Exercise requirements: The answer must consist only of the lines from the line with "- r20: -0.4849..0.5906" to the line with "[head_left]", both included, exactly as they stand below.
[Material for this exercise Boundary: Start]
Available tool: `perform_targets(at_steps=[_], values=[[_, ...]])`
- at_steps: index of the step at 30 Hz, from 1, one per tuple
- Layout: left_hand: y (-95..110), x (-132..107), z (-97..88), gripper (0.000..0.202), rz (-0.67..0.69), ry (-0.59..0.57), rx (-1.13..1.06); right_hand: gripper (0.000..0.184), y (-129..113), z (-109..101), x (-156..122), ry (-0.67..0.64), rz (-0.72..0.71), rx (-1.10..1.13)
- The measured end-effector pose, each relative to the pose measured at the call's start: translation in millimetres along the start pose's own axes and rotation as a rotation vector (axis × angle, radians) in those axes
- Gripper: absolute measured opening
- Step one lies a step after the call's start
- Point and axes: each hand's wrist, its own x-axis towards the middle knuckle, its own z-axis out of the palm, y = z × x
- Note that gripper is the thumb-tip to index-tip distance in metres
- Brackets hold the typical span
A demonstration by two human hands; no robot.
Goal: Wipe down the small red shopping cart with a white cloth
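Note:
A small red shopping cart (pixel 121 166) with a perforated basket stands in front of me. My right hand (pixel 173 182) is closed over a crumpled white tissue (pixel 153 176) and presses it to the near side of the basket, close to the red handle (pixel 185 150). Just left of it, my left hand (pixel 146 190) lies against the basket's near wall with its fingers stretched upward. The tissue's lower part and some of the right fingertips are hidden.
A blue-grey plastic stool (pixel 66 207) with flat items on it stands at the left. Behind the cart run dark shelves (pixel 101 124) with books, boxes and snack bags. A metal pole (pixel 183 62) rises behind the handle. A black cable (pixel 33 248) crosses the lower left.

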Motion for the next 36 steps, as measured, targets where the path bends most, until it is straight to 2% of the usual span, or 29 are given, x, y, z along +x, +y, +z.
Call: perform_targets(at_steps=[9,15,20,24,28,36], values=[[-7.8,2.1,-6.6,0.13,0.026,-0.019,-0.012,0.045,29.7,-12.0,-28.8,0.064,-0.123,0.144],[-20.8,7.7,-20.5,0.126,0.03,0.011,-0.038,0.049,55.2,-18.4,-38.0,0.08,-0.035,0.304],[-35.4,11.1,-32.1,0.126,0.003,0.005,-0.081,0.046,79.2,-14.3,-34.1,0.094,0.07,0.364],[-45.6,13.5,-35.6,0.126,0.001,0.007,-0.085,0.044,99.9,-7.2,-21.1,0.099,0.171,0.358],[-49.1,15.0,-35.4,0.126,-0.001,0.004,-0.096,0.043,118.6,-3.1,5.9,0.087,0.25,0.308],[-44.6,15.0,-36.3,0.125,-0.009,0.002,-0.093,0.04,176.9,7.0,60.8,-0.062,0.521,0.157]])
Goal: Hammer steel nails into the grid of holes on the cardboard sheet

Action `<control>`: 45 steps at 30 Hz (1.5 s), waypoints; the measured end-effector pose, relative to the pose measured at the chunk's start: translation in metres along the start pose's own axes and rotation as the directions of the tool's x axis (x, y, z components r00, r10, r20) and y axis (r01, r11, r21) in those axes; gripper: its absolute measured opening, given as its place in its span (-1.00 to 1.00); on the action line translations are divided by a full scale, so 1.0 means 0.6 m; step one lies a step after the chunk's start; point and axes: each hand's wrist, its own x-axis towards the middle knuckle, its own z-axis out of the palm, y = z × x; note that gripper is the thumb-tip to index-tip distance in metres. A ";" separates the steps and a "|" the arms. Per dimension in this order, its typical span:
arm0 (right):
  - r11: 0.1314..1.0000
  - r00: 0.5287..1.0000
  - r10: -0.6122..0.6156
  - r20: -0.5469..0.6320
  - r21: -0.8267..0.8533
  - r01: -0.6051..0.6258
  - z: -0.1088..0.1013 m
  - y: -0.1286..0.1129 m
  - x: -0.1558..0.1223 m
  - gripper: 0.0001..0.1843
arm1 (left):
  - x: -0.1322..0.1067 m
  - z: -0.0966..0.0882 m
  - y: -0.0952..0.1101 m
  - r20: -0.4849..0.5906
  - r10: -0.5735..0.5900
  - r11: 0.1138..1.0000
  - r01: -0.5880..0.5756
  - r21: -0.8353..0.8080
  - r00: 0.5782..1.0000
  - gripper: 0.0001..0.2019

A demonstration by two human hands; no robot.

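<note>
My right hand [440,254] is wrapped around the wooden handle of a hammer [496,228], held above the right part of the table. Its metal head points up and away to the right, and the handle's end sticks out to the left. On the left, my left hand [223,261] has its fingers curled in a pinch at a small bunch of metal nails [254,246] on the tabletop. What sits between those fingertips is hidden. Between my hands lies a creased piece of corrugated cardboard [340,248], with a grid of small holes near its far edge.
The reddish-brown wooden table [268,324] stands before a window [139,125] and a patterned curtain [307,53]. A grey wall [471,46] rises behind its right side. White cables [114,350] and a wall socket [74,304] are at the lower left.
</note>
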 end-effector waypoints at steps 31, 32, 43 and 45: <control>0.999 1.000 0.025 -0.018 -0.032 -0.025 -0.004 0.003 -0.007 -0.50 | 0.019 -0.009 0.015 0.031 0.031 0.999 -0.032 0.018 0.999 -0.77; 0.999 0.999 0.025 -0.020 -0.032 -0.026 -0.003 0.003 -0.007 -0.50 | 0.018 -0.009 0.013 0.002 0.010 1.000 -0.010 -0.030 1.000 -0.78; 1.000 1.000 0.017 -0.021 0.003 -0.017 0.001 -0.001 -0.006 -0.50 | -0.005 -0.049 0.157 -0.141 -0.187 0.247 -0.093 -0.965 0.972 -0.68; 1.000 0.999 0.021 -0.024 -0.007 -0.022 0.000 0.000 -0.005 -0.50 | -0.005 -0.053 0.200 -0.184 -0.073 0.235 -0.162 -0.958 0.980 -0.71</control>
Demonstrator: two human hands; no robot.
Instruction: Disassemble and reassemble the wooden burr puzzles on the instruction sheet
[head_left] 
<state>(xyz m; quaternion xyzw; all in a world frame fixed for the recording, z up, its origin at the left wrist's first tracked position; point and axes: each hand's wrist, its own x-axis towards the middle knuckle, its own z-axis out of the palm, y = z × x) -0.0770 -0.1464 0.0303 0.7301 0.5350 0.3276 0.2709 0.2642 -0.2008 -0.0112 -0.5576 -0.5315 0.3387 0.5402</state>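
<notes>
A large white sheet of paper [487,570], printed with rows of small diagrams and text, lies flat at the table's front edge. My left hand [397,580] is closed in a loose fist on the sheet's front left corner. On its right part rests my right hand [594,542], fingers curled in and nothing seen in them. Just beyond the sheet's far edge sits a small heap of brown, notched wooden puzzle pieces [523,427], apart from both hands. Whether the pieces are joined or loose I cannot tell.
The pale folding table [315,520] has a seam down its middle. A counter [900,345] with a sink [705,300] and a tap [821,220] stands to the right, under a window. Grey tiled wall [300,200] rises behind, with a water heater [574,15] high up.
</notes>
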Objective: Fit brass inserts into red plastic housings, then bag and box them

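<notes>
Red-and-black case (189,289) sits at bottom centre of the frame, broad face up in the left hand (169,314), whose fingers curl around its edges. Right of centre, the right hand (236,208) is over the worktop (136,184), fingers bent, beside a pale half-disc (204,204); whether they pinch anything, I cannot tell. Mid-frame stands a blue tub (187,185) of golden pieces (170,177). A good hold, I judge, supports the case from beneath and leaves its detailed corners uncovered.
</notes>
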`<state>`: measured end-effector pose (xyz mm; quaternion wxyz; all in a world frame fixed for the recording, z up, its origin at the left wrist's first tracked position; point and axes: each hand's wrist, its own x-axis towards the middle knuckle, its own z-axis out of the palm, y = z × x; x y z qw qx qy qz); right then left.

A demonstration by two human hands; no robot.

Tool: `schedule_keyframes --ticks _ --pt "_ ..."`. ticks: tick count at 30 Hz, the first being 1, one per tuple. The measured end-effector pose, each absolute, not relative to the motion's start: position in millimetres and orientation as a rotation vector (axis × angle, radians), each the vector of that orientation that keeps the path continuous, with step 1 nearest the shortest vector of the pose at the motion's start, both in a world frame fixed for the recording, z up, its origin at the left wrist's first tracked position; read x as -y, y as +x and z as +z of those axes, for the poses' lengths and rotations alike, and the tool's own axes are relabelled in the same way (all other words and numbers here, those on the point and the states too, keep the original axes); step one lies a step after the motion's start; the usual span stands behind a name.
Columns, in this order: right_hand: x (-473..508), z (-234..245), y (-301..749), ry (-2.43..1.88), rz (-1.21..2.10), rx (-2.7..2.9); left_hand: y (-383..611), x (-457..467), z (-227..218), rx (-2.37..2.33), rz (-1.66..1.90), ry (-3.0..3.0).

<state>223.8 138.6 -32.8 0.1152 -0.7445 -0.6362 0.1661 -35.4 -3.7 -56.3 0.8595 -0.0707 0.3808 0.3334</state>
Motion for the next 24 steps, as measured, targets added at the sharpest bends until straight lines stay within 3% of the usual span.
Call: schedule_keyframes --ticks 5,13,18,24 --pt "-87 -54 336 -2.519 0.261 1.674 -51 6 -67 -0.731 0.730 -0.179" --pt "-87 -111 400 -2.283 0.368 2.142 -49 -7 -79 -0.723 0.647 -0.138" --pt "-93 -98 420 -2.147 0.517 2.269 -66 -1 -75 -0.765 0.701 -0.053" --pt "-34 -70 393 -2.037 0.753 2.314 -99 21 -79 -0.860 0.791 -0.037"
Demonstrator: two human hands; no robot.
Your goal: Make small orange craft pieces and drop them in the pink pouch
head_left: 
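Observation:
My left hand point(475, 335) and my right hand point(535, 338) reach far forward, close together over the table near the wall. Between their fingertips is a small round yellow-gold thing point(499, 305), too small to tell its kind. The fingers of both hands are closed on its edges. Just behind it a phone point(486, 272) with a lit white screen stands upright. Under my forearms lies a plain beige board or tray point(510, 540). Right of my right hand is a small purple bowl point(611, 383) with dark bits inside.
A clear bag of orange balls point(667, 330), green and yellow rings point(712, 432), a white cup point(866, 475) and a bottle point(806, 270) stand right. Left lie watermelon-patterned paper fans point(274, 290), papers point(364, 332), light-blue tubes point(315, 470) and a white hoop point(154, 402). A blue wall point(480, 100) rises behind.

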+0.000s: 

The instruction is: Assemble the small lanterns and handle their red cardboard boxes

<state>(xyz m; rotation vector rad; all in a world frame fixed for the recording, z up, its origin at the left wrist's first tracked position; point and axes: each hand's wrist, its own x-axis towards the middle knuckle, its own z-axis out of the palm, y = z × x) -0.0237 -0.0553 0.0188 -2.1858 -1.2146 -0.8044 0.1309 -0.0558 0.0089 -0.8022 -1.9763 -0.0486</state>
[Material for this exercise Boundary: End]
Exercise output:
  - r20: -0.4849..0.5906
  - r10: -0.5735..0.5900
  - r11: 0.1138..1.0000
  - r01: -0.5880..0.5756
  - r21: -0.8353..0.8080
  - r00: 0.5782..1.0000
  - gripper: 0.0001..0.2019

A demonstration by two human hands; no robot.

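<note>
My right hand [440,254] is wrapped around the wooden handle of a hammer [496,228], held above the right part of the table. Its metal head points up and away to the right, and the handle's end sticks out to the left. On the left, my left hand [223,261] has its fingers curled in a pinch at a small bunch of metal nails [254,246] on the tabletop. What sits between those fingertips is hidden. Between my hands lies a creased piece of corrugated cardboard [340,248], with a grid of small holes near its far edge.
The reddish-brown wooden table [268,324] stands before a window [139,125] and a patterned curtain [307,53]. A grey wall [471,46] rises behind its right side. White cables [114,350] and a wall socket [74,304] are at the lower left.
</note>
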 end-effector waypoints at steps 31, 32, 43 and 45: <control>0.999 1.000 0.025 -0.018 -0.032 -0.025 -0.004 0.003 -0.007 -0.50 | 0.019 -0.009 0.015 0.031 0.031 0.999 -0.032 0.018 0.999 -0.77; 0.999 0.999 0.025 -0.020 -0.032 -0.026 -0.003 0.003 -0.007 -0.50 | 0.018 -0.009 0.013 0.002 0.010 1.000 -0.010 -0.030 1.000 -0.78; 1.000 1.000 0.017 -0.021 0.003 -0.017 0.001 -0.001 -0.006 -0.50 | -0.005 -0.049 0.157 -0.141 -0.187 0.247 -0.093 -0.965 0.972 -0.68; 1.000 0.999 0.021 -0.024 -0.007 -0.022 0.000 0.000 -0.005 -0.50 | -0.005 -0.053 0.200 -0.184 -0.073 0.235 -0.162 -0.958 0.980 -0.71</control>
Demonstrator: two human hands; no robot.
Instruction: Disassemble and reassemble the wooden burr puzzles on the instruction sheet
[head_left] 

There is nothing more to the answer.